Work task
Go through the material that comes after this and count the lines containing "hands"; report only the count.

↓

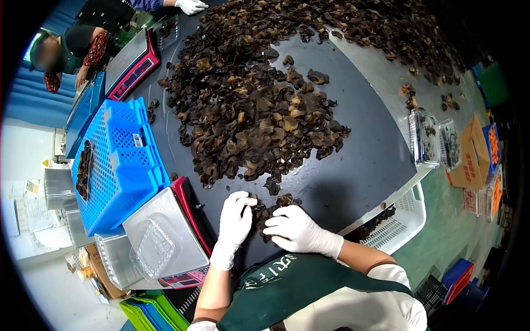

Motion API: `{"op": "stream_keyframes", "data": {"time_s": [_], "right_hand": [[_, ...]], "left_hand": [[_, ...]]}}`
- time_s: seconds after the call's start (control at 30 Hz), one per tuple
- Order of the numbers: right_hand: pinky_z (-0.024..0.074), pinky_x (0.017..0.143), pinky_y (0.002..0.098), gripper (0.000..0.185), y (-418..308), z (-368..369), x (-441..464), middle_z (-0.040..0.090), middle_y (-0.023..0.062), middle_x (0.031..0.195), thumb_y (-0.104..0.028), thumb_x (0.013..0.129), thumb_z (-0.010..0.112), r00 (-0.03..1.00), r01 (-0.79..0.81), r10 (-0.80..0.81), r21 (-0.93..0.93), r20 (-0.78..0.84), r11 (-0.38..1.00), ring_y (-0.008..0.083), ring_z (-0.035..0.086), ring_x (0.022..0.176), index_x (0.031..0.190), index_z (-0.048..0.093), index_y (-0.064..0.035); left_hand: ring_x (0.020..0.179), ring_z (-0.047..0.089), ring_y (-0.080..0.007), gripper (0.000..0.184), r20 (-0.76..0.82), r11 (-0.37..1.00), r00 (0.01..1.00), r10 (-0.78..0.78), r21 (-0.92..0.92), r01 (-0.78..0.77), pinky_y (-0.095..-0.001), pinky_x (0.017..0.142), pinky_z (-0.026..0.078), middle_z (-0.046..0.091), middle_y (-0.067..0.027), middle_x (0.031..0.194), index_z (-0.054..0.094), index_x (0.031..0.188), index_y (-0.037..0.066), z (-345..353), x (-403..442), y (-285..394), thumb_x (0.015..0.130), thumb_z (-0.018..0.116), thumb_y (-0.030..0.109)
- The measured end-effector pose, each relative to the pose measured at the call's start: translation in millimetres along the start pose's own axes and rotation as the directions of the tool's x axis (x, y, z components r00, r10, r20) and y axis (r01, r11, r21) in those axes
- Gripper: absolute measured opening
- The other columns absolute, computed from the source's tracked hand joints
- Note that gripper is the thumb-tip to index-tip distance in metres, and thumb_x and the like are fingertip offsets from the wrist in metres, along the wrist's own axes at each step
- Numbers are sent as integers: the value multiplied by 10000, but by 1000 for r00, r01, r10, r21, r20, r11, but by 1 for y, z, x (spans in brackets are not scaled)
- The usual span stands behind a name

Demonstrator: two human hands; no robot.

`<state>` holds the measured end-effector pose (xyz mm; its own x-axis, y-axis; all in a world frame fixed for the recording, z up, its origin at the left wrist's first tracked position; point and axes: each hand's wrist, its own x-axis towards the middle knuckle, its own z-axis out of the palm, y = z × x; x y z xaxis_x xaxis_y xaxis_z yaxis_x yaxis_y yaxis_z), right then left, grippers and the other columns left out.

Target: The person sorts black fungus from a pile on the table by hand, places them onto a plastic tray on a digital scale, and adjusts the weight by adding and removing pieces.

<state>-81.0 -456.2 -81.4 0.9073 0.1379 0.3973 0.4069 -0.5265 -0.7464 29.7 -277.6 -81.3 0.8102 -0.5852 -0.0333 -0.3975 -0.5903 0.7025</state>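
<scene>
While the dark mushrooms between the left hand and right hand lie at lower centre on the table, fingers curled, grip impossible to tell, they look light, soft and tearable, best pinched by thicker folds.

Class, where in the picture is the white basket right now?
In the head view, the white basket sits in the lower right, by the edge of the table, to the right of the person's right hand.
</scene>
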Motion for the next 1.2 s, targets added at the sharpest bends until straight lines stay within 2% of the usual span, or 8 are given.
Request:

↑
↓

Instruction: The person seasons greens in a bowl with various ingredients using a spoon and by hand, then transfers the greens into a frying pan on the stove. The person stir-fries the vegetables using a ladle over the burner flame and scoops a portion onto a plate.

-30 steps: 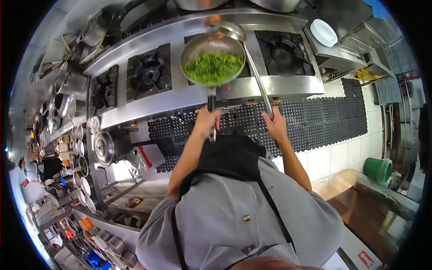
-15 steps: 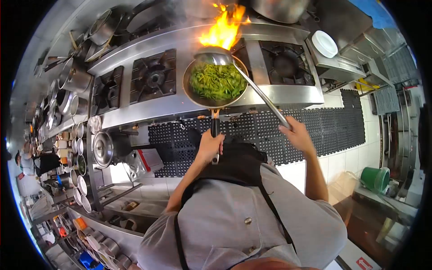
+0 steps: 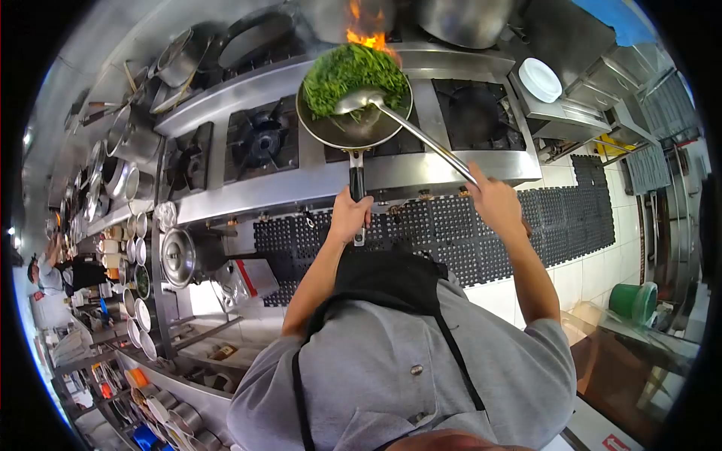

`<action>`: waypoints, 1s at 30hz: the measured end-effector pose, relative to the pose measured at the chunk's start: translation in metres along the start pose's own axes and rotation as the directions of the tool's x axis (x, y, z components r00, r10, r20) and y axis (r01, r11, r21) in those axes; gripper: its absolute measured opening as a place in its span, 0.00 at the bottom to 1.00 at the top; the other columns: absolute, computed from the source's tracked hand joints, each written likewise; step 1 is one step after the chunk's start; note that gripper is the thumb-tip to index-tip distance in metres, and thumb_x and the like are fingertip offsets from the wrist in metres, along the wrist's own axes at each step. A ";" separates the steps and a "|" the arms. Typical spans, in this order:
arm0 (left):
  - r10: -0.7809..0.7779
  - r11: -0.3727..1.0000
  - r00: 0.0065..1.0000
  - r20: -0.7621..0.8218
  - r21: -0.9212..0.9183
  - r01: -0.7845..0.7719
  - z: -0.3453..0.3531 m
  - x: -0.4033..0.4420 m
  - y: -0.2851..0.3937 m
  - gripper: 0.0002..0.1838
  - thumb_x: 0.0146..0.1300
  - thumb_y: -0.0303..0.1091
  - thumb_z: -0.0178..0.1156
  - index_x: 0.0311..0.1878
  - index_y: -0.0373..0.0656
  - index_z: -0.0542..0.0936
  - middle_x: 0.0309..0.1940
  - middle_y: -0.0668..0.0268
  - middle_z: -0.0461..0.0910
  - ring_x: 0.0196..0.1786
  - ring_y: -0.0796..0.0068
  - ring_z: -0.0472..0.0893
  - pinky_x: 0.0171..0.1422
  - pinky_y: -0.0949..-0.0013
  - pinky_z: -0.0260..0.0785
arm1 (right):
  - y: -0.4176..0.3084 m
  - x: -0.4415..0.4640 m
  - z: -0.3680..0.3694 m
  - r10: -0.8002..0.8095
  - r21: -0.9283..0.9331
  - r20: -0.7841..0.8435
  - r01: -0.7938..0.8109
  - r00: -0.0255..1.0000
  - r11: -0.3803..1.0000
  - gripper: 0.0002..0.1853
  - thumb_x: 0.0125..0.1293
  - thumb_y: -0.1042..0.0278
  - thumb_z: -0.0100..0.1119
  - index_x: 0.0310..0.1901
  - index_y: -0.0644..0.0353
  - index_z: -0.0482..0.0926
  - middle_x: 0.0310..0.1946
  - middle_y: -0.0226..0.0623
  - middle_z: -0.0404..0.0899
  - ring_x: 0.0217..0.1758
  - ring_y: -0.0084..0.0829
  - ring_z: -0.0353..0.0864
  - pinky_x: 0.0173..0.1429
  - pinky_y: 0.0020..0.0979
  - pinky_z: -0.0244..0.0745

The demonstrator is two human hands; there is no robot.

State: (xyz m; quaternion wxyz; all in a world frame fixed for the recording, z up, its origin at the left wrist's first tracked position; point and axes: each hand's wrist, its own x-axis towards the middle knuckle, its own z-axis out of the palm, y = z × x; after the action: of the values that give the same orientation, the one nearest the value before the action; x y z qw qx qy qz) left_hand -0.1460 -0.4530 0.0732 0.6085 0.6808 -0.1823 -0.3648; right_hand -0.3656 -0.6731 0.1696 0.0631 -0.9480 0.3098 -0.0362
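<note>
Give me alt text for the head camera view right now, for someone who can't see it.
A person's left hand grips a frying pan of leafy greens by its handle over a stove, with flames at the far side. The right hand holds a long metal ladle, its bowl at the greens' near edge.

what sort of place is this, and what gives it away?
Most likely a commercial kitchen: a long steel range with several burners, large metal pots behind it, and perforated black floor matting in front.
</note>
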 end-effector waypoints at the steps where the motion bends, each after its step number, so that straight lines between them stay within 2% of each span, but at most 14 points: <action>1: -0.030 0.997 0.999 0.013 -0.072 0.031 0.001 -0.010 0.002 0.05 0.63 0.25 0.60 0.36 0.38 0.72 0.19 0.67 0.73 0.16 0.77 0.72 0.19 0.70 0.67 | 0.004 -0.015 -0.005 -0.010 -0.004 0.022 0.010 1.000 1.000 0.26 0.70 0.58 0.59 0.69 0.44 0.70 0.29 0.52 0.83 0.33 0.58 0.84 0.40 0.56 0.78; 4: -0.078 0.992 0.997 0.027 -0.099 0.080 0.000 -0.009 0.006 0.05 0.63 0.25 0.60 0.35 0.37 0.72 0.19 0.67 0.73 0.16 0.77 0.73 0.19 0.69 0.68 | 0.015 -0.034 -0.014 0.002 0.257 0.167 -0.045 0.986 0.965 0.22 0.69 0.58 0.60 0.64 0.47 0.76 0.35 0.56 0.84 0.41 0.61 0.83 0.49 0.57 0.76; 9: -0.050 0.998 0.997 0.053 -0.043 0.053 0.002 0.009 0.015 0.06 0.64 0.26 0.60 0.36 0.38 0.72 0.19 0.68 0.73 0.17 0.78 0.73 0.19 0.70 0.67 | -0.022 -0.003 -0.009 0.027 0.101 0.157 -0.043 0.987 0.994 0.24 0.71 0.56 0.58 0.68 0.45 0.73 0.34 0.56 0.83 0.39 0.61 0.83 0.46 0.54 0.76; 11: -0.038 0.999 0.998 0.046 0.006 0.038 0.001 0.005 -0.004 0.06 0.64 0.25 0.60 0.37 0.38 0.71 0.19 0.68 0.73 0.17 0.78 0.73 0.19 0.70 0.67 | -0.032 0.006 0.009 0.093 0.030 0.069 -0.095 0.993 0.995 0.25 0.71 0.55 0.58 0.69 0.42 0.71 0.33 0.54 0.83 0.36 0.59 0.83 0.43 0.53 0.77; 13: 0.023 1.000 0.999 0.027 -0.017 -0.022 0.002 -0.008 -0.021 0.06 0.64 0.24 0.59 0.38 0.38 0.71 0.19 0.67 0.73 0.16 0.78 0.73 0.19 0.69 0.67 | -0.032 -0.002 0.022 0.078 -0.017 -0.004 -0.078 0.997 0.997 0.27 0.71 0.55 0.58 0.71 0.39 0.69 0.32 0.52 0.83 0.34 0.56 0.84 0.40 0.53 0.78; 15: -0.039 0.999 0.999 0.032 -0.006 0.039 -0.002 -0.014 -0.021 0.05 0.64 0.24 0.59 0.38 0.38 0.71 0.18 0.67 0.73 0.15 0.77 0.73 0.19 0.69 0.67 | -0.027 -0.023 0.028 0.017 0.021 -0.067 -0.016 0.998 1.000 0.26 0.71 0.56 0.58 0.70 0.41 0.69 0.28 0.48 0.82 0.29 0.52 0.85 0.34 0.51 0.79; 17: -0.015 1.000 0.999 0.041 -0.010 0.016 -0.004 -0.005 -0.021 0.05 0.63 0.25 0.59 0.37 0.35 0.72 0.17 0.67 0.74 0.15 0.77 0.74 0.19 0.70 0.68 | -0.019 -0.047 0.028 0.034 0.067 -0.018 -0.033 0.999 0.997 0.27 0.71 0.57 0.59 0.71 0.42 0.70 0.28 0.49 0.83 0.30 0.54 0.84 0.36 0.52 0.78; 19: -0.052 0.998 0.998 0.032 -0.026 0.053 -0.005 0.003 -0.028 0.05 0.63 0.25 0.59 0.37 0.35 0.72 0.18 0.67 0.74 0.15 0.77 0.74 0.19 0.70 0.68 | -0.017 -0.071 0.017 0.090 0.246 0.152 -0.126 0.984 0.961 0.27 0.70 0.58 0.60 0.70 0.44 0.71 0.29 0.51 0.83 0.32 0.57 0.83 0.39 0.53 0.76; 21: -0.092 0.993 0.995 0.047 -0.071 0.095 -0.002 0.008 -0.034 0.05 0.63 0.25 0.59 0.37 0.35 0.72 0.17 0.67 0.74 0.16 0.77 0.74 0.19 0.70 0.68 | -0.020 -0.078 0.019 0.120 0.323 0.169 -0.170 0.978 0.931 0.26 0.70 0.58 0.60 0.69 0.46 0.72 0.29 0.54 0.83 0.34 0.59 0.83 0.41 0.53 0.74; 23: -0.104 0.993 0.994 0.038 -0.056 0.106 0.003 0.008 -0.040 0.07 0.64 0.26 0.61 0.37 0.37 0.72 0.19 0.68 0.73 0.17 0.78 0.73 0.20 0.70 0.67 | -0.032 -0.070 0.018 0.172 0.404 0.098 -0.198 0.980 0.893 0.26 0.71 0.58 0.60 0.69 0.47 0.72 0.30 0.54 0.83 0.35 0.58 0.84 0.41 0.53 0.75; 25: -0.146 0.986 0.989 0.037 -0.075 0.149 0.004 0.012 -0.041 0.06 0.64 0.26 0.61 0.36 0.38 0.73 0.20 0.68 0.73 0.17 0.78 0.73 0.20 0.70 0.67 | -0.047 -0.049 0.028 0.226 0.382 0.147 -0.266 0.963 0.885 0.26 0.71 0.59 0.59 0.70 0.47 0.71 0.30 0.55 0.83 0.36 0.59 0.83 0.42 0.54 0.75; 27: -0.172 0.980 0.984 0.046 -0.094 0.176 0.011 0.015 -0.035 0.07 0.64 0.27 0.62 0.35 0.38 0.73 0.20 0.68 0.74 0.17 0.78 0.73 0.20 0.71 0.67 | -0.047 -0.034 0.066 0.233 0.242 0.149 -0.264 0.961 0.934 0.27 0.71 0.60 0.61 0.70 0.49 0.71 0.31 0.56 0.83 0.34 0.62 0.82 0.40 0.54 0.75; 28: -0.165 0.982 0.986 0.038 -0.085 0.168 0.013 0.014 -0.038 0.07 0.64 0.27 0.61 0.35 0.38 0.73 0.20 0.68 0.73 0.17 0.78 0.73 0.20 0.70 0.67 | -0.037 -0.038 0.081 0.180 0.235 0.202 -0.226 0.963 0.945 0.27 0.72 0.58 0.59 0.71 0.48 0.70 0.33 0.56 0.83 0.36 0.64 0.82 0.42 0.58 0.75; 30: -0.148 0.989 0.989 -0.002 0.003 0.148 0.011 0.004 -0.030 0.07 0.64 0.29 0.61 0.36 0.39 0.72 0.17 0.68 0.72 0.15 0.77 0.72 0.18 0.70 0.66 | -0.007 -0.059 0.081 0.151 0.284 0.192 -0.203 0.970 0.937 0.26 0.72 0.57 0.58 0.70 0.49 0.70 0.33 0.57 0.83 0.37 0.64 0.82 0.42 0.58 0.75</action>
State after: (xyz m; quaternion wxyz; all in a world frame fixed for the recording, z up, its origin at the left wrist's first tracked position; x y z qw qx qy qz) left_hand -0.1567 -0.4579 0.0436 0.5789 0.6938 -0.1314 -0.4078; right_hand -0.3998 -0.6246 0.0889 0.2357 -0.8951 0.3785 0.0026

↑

Answer box
2